Brief
Without changing a thing, reproduce the entire listing and leave out its pictures.
────────────────────────────────────────
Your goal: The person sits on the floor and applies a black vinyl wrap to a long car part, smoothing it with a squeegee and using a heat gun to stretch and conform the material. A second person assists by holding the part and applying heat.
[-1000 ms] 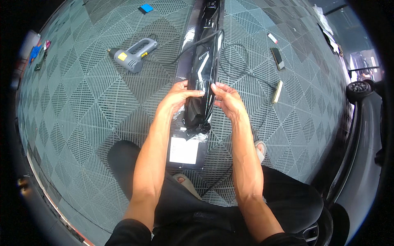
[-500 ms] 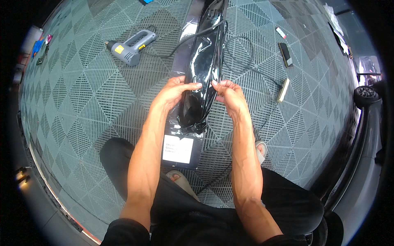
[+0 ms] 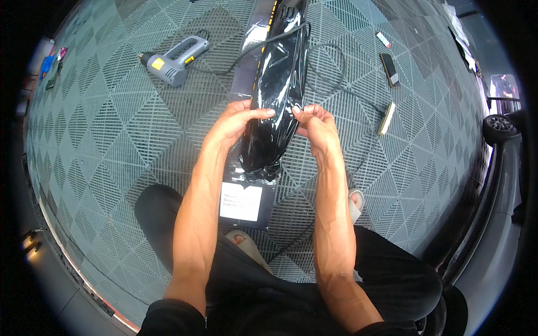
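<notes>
A long, glossy black panel [image 3: 277, 73] with wrinkled film over its near end lies lengthwise on a long flat box [image 3: 244, 81]. Gripping the panel's left edge, my left hand [image 3: 235, 120] rests its thumb on the shiny surface while its fingers curl around the side. On the opposite edge, my right hand [image 3: 316, 123] pinches the film between thumb and fingers. Bunched film [image 3: 263, 172] gathers at the end nearest me. What the fingertips do beneath the edges is hidden.
A grey heat gun [image 3: 171, 64] lies on the grated tile floor at left, its cable [image 3: 246, 55] crossing the panel. To the right are a black flat tool [image 3: 389, 70], a small white-and-red item [image 3: 383, 39] and a pale power strip [image 3: 386, 119]. A car [image 3: 493, 224] stands far right.
Orange dashes now show along the panel's left edge, which seems slightly turned. My right hand has shifted a little to the right; my left hand keeps nearly the same hold.
</notes>
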Action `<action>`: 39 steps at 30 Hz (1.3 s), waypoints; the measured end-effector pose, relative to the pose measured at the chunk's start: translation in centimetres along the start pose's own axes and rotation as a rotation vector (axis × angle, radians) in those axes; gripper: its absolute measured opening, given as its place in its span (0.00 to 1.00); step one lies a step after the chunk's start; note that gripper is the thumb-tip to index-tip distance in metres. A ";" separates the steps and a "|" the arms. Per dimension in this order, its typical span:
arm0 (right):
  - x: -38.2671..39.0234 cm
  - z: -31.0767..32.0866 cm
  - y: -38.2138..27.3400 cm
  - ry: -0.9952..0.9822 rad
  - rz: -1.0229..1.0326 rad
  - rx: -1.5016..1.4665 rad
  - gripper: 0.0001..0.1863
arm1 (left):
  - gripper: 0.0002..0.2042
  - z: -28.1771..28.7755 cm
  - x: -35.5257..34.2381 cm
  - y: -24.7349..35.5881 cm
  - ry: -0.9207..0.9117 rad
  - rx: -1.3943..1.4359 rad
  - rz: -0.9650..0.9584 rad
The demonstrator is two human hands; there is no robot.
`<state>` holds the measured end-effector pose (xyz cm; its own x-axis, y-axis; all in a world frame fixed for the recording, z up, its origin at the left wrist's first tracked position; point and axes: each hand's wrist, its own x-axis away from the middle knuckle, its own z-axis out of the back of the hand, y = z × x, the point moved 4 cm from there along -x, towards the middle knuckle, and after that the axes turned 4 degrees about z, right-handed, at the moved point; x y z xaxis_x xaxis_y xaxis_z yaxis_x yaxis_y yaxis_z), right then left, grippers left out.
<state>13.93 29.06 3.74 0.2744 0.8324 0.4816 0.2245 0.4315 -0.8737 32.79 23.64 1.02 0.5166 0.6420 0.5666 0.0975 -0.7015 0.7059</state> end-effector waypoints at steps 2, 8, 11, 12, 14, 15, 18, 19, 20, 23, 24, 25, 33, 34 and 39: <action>0.1 0.0 0.1 0.008 -0.002 -0.023 0.09 | 0.12 -0.1 0.0 0.0 -0.004 0.005 -0.007; 0.3 0.0 0.1 0.013 -0.039 -0.019 0.08 | 0.12 -0.1 0.0 0.1 -0.017 0.011 -0.012; 0.2 0.0 0.3 -0.010 -0.057 -0.042 0.07 | 0.12 -0.1 -0.1 0.1 -0.018 0.016 -0.024; 0.1 -0.1 0.4 -0.023 -0.058 -0.070 0.07 | 0.12 -0.1 -0.1 0.1 -0.015 0.015 -0.027; 0.0 -0.1 0.7 -0.032 -0.055 -0.132 0.07 | 0.12 -0.1 -0.1 0.1 -0.007 0.015 -0.025; 0.0 -0.1 0.9 -0.027 -0.051 -0.165 0.08 | 0.12 -0.1 -0.1 0.1 -0.005 0.015 -0.025; -0.2 0.0 1.3 -0.024 -0.051 -0.199 0.08 | 0.12 -0.2 -0.2 0.1 -0.026 0.022 -0.006; -0.2 0.0 1.4 -0.020 -0.054 -0.197 0.08 | 0.12 -0.2 -0.2 0.1 -0.022 0.014 -0.009; -0.2 0.0 1.5 -0.033 -0.053 -0.206 0.08 | 0.12 -0.1 -0.2 0.1 -0.018 0.006 -0.011; -0.3 0.1 1.6 -0.051 -0.058 -0.218 0.08 | 0.12 -0.1 -0.2 0.1 -0.020 0.009 -0.015; -0.4 0.1 1.6 -0.055 -0.061 -0.222 0.08 | 0.12 -0.1 -0.3 0.1 -0.023 0.013 -0.014; -0.3 0.2 1.7 -0.058 -0.065 -0.226 0.08 | 0.12 -0.1 -0.3 0.1 -0.018 0.010 -0.003; -0.7 0.1 2.2 -0.109 -0.070 -0.327 0.07 | 0.11 0.0 -0.4 0.0 -0.012 -0.006 0.028; -0.7 0.2 2.3 -0.098 -0.083 -0.331 0.07 | 0.12 0.0 -0.4 0.0 -0.011 -0.011 0.027; -0.3 0.2 1.8 -0.145 -0.072 -0.400 0.07 | 0.12 0.1 -0.6 -0.3 -0.004 -0.007 0.043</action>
<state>14.11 29.66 1.97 0.1166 0.8577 0.5008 0.5909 0.3454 -0.7291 32.56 23.38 0.43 0.5235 0.6101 0.5947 0.0693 -0.7262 0.6840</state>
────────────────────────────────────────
Exercise output
Your goal: The person sits on the floor and applies a black vinyl wrap to a long car part, smoothing it with a squeegee and using a heat gun to stretch and conform the material. A second person assists by holding the part and applying heat.
[-1000 ms] 
[-500 ms] 
[+0 ms] 
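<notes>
A long, glossy black panel [image 3: 277, 73] with wrinkled film over its near end lies lengthwise on a long flat box [image 3: 244, 81]. Gripping the panel's left edge, my left hand [image 3: 235, 120] rests its thumb on the shiny surface while its fingers curl around the side. On the opposite edge, my right hand [image 3: 316, 123] pinches the film between thumb and fingers. Bunched film [image 3: 263, 172] gathers at the end nearest me. What the fingertips do beneath the edges is hidden.
A grey heat gun [image 3: 171, 64] lies on the grated tile floor at left, its cable [image 3: 246, 55] crossing the panel. To the right are a black flat tool [image 3: 389, 70], a small white-and-red item [image 3: 383, 39] and a pale power strip [image 3: 386, 119]. A car [image 3: 493, 224] stands far right.
Orange dashes now show along the panel's left edge, which seems slightly turned. My right hand has shifted a little to the right; my left hand keeps nearly the same hold.
</notes>
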Action `<action>`: 39 steps at 30 Hz (1.3 s), waypoints; the measured end-effector pose, relative to the pose measured at the chunk's start: translation in centimetres along the start pose's own axes and rotation as a rotation vector (axis × angle, radians) in those axes; gripper: its absolute measured opening, given as its place in its span (0.00 to 1.00); step one lies a step after the chunk's start; note that gripper is the thumb-tip to index-tip distance in metres. A ";" separates the steps and a "|" the arms. Per dimension in this order, its typical span:
arm0 (right):
  - x: -38.2671..39.0234 cm
  - z: -31.0767..32.0866 cm
  - y: -38.2138..27.3400 cm
  - ry: -0.9952..0.9822 rad
  - rz: -1.0229..1.0326 rad
  - rx: -1.5016..1.4665 rad
  - gripper: 0.0001..0.1863
arm1 (left):
  - gripper: 0.0002..0.2042
  - z: -28.1771..28.7755 cm
  - x: -35.5257..34.2381 cm
  - y: -24.7349..35.5881 cm
  - ry: -0.9207..0.9117 rad
  - rx: -1.3943..1.4359 rad
  - rz: -0.9650..0.9584 rad
The demonstrator is two human hands; there is no robot.
`<state>` holds the measured end-effector pose (xyz cm; its own x-axis, y-axis; all in a world frame fixed for the recording, z up, its origin at the left wrist's first tracked position; point and axes: each hand's wrist, its own x-axis away from the middle knuckle, its own z-axis out of the back of the hand, y = z × x, the point moved 4 cm from there along -x, towards the middle knuckle, and after that the axes turned 4 degrees about z, right-handed, at the moved point; x y z xaxis_x xaxis_y xaxis_z yaxis_x yaxis_y yaxis_z), right then left, grippers left out.
<state>13.93 29.06 3.74 0.2744 0.8324 0.4816 0.2245 0.4315 -0.8737 32.79 23.64 1.02 0.5166 0.6420 0.5666 0.0975 -0.7015 0.7059</state> end-effector waypoints at steps 2, 8, 11, 12, 14, 15, 18, 19, 20, 23, 24, 25, 33, 34 and 39: <action>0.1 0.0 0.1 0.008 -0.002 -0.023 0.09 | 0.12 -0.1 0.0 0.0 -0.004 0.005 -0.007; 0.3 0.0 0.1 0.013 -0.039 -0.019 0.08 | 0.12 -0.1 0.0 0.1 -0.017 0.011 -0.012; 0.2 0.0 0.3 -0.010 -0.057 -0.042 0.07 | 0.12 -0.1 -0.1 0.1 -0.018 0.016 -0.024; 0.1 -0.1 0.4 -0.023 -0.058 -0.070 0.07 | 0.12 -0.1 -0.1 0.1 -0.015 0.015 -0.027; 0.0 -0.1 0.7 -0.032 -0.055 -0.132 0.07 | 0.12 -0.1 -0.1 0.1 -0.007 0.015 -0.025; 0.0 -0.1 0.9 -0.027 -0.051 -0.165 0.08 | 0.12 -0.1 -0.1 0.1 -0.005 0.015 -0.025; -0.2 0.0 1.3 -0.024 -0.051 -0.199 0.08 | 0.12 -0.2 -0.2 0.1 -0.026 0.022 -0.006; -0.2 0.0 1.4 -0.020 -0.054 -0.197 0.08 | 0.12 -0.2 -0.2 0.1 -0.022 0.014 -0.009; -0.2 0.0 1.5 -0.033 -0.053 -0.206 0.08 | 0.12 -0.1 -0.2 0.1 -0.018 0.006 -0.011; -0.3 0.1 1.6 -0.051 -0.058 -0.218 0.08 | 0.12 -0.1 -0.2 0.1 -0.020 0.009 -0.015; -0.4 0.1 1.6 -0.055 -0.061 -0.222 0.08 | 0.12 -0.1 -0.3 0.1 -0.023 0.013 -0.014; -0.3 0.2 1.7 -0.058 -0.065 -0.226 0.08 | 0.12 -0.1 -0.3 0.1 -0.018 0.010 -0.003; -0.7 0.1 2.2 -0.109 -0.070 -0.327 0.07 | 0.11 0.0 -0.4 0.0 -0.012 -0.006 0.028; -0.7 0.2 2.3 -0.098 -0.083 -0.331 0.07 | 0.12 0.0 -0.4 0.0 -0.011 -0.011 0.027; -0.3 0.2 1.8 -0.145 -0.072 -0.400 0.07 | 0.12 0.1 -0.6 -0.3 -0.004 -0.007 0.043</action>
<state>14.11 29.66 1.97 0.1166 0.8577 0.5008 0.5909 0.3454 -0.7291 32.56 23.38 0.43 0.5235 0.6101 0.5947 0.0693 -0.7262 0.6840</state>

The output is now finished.